**Provided material**.
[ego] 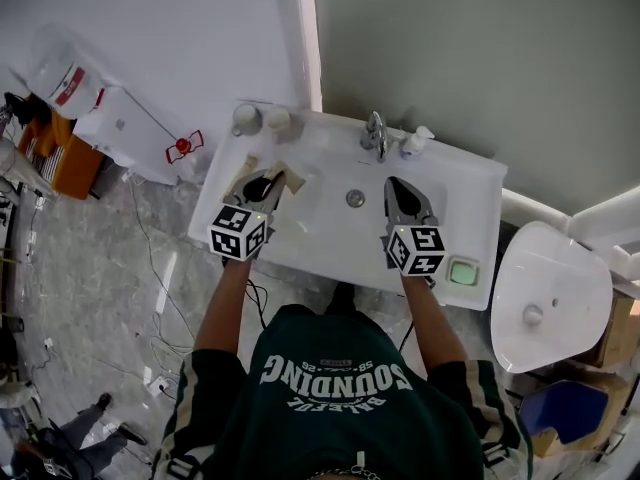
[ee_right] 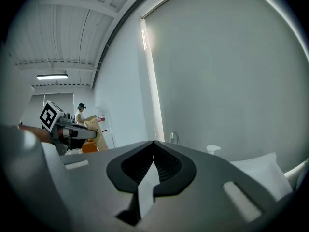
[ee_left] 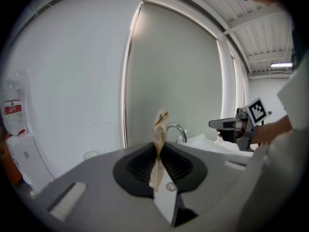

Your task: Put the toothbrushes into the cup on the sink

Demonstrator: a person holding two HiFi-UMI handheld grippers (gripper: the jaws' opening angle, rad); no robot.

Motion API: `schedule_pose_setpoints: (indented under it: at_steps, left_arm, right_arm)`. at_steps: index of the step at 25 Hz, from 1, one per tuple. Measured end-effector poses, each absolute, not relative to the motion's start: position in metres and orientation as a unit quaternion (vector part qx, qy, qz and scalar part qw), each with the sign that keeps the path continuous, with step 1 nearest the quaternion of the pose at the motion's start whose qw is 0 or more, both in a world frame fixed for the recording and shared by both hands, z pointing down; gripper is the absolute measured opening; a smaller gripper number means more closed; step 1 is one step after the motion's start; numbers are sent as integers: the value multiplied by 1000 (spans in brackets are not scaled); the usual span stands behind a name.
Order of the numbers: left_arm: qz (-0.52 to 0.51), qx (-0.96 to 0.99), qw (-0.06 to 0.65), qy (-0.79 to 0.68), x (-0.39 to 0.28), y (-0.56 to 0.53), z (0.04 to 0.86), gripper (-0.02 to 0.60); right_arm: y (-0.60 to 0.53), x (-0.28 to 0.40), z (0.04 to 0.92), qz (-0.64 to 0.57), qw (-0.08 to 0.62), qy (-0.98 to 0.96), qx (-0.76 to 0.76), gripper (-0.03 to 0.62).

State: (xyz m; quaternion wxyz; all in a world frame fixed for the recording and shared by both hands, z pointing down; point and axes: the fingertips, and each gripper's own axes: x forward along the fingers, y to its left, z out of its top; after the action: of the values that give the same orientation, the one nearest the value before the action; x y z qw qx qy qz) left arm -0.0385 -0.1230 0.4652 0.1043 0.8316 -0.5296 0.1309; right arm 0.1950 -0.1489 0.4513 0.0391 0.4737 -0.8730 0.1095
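- White sink (ego: 470, 203) against a grey-green wall (ego: 480, 48), seen steeply from above.
- On the sink's back left corner, 2 cups (ego: 246, 118), upright and side by side.
- Clamped in the left gripper (ee_left: 159, 146): a tan paper packet (ee_left: 158, 124), pinched at its middle and poking out past the jaw tips. Cannot tell what is inside the packet.
- Held over the left part of the sink, in front of the cups and apart from them.
- Right gripper (ee_right: 153, 149) with jaws together, pad against pad, over the right part of the basin.
- Both grippers side by side, pointing toward the wall, 1 marker cube on the back of each.
- Between the 2 grippers, lower down, the drain (ego: 355, 198) in the basin floor.
- At the back rim, a chrome faucet (ego: 375, 133), with a white soap bottle (ego: 415, 141) just beside it on the right.
- On the sink's front right corner, a green block (ego: 463, 271), near the right gripper's cube.
- To the right of the sink, well apart, a white toilet (ego: 550, 288).
- At the lower left corner of the head view, on the grey floor, another person (ego: 60, 443), partly cut off.
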Motion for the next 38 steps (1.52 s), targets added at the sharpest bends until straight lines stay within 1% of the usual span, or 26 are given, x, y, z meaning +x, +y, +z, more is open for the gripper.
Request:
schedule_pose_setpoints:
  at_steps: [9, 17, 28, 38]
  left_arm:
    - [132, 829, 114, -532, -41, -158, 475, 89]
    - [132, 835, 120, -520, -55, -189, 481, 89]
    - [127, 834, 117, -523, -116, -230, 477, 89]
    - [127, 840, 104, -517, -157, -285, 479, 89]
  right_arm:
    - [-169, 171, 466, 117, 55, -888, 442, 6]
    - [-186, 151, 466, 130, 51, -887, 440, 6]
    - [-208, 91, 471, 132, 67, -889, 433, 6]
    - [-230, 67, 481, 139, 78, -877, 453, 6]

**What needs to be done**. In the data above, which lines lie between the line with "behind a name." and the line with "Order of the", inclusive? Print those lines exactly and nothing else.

**Finished exercise**.
Motion API: `schedule_pose_setpoints: (indented under it: at_steps, left_arm, right_arm)`. at_steps: index of the step at 25 Hz, from 1, one per tuple. Measured end-effector poses, each absolute, not relative to the motion's start: position in metres and orientation as a unit quaternion (vector part qx, qy, qz and scalar part qw), each with the sign that keeps the path continuous, with step 1 nearest the quaternion of the pose at the motion's start whose qw is 0 or more, both in a world frame fixed for the recording and shared by both hands, z pointing down; gripper is the absolute measured opening; a smaller gripper number means more closed; step 1 is one step after the motion's start; numbers are sent as integers: the value multiplied by 1000 (spans in brackets are not scaled); the usual span stands behind a name.
Order of the numbers: left_arm: qz (-0.52 to 0.51), qx (-0.96 to 0.99), qw (-0.06 to 0.65), qy (-0.79 to 0.68), x (-0.39 to 0.28), y (-0.56 to 0.53), z (0.04 to 0.86), gripper (-0.02 to 0.60); right_arm: y (-0.60 to 0.53), x (-0.28 to 0.40), z (0.04 to 0.92), qz (-0.64 to 0.57), qw (-0.08 to 0.62), qy (-0.98 to 0.96), qx (-0.76 to 0.76), gripper (-0.03 to 0.62).

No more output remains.